* Exercise instructions:
Your task is to copy the lines of the data below from the line holding "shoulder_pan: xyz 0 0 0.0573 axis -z" through the line holding "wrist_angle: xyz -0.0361", inclusive, exactly and with nothing added.

Records excerpted from a collection:
=== Begin Enclosure ===

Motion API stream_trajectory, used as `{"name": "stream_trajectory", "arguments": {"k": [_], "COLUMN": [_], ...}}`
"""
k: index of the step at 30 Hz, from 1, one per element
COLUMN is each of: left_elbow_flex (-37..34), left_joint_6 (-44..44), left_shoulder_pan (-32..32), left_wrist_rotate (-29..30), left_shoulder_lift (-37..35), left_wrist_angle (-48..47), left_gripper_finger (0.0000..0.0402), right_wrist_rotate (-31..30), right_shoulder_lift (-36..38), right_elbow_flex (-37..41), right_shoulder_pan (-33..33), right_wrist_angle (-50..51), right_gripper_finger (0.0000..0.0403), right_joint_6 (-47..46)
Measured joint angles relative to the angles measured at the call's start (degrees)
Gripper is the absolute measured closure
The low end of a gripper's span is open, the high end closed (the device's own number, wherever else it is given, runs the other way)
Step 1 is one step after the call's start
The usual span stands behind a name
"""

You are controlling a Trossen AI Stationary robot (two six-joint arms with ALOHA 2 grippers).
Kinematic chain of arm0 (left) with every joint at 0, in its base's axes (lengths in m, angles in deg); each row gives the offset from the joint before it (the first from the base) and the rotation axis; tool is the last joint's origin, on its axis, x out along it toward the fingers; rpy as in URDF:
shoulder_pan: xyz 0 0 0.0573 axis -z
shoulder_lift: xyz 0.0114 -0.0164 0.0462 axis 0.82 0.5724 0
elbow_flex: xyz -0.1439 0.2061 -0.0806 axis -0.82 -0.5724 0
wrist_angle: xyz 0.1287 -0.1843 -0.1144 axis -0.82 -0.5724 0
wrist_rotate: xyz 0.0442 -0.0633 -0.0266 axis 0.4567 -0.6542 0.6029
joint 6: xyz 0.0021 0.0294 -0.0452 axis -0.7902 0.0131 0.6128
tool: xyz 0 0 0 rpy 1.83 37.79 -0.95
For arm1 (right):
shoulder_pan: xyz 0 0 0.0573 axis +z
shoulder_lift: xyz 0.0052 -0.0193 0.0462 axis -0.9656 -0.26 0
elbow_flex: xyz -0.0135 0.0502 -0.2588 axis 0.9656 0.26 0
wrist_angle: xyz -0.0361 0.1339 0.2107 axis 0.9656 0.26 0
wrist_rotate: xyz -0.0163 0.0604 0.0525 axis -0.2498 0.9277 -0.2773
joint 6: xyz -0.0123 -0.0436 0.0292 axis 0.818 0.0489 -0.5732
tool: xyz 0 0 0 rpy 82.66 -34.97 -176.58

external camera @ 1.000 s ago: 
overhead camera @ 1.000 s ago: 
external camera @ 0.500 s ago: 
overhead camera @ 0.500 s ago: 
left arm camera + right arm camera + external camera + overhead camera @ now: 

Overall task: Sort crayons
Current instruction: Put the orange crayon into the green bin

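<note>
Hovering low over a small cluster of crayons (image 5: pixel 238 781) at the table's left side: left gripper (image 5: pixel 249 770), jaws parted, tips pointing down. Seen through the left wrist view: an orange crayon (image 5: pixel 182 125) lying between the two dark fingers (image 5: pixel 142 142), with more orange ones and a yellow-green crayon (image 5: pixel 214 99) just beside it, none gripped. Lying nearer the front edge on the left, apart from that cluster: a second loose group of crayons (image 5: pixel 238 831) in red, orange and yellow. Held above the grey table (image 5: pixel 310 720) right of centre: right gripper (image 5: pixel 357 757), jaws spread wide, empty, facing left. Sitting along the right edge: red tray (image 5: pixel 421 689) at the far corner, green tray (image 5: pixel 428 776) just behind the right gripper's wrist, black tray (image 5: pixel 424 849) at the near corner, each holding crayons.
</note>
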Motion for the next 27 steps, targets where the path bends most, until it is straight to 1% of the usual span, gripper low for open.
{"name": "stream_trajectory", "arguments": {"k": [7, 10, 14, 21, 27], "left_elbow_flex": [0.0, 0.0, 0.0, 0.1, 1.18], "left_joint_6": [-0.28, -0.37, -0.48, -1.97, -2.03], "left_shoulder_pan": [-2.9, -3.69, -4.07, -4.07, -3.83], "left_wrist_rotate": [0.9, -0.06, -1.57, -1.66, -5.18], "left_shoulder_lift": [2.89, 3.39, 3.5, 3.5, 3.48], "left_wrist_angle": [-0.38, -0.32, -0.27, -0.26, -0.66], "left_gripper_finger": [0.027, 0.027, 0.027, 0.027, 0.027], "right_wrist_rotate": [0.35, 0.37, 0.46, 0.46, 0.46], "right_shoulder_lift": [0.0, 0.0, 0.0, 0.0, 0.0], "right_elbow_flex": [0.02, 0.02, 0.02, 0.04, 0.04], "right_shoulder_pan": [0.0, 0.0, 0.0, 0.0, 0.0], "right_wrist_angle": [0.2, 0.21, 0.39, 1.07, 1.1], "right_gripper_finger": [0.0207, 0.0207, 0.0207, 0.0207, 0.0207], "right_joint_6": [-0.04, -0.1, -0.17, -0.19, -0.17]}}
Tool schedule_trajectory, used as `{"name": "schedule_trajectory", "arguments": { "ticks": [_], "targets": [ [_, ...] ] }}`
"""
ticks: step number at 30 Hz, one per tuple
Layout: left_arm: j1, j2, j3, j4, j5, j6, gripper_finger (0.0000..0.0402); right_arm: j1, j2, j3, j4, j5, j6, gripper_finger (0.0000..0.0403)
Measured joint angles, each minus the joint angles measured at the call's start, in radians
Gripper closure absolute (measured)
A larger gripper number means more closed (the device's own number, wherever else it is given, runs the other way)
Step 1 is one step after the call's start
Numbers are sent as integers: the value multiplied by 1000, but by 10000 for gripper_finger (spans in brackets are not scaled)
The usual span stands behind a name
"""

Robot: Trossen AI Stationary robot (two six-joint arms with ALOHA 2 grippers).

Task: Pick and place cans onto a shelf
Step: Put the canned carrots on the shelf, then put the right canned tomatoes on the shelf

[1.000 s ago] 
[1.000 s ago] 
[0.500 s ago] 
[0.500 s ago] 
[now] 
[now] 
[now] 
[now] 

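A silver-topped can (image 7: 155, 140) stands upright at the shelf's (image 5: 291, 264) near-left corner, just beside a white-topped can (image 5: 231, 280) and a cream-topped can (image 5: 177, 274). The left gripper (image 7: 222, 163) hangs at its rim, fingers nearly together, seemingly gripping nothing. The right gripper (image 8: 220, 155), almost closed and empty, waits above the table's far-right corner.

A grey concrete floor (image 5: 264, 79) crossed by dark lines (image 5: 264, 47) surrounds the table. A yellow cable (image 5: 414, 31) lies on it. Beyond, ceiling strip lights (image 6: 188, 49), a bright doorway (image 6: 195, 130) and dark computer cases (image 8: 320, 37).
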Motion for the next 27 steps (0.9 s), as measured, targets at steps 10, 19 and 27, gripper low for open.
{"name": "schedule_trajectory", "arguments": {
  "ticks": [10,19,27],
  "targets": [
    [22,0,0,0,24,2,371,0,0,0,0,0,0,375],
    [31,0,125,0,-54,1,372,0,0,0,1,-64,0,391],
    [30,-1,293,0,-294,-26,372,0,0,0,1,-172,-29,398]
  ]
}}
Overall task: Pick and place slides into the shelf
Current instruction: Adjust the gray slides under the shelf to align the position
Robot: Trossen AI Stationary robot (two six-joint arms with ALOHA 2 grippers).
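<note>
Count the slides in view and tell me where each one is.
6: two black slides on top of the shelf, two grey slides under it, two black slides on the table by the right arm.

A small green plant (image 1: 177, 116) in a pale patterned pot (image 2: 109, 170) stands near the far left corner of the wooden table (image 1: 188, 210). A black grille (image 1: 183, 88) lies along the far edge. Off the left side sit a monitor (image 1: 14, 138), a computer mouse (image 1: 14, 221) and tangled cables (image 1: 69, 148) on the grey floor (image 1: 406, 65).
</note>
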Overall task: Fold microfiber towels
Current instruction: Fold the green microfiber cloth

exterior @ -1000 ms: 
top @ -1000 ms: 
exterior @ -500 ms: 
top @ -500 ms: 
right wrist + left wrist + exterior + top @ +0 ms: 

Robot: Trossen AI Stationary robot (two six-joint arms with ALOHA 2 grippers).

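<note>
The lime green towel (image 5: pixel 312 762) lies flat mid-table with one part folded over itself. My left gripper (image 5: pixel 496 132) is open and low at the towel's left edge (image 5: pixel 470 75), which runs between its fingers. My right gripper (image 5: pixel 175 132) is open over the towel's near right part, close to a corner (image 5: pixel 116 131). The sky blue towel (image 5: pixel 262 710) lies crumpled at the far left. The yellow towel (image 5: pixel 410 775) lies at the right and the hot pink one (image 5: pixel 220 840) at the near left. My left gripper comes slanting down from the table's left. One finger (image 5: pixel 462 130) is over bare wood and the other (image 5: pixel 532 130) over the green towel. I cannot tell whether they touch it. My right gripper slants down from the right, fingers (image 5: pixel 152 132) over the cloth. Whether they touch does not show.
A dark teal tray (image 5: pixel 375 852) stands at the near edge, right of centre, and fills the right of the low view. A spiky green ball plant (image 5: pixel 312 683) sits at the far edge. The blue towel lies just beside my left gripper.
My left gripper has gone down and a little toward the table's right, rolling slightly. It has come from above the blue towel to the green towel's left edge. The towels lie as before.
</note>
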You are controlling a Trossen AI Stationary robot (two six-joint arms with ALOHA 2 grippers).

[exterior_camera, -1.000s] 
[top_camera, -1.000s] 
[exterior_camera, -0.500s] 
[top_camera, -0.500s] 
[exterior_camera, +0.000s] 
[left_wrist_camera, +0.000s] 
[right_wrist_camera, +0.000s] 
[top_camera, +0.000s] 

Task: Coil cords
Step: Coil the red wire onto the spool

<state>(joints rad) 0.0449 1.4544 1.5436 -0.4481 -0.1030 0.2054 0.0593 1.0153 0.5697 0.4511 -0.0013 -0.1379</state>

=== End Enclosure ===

* Answer section:
shoulder_pan: xyz 0 0 0.0573 axis -z
shoulder_lift: xyz 0.0114 -0.0164 0.0462 axis 0.82 0.5724 0
elbow_flex: xyz -0.1439 0.2061 -0.0806 axis -0.82 -0.5724 0
wrist_angle: xyz 0.1287 -0.1843 -0.1144 axis -0.82 -0.5724 0
wrist_rotate: xyz 0.0442 -0.0633 -0.0266 axis 0.4567 -0.6542 0.6029
joint 6: xyz 0.0021 0.0294 -0.0452 axis -0.7902 0.0131 0.6128
tool: xyz 0 0 0 rpy 1.83 37.79 -0.95
For arm1 (right):
shoulder_pan: xyz 0 0 0.0573 axis +z
shoulder_lift: xyz 0.0052 -0.0193 0.0462 axis -0.9656 -0.26 0
elbow_flex: xyz -0.0135 0.0502 -0.2588 axis 0.9656 0.26 0
wrist_angle: xyz -0.0361 0.1339 0.2107 axis 0.9656 0.26 0

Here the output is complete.